■ DESCRIPTION OF THE TASK
In the listing below, look for "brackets" and copy every line that has it.

■ DATA SEGMENT

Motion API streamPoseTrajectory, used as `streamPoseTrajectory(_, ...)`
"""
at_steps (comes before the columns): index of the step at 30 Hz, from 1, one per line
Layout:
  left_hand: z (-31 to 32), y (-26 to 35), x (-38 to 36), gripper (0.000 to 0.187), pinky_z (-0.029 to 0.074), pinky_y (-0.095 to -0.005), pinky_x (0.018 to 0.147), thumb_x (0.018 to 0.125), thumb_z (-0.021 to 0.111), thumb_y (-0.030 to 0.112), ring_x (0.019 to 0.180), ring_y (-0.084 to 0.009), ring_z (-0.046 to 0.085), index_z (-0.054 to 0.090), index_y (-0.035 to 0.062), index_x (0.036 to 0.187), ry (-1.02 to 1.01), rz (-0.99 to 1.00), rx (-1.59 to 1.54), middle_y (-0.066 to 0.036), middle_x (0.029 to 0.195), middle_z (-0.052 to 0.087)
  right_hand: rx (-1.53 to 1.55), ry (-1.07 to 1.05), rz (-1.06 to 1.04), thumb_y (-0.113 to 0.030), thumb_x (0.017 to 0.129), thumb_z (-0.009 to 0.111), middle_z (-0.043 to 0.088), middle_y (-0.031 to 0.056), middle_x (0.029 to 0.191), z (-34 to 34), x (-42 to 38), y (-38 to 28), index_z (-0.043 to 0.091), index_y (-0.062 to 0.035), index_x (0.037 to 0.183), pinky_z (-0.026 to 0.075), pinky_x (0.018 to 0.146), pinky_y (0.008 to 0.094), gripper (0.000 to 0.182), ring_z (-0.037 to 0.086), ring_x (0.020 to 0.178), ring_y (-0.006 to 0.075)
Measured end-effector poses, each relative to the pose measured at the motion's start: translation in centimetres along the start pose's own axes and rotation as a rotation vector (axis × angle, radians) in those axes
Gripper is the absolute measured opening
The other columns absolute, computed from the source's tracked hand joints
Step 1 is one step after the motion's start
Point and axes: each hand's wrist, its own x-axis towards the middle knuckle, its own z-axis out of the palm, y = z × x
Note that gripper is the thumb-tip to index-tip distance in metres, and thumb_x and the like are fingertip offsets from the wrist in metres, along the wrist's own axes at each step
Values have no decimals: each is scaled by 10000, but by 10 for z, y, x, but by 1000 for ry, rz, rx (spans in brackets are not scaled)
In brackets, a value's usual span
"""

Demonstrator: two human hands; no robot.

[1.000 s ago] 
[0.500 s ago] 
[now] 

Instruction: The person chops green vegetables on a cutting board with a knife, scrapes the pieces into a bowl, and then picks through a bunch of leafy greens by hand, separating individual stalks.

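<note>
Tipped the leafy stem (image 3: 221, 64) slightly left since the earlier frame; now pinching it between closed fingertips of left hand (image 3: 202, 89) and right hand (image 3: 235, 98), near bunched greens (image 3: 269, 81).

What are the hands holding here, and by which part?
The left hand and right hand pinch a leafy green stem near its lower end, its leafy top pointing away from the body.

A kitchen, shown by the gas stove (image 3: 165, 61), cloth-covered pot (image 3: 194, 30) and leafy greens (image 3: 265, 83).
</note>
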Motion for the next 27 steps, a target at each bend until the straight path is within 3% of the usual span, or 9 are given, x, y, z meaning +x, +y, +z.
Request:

■ EXERCISE ANSWER
Values have no decimals: each is scaled by 10000, but by 10 for z, y, x, but by 1000 for ry, rz, rx (spans in brackets are not scaled)
In brackets, a value's usual span

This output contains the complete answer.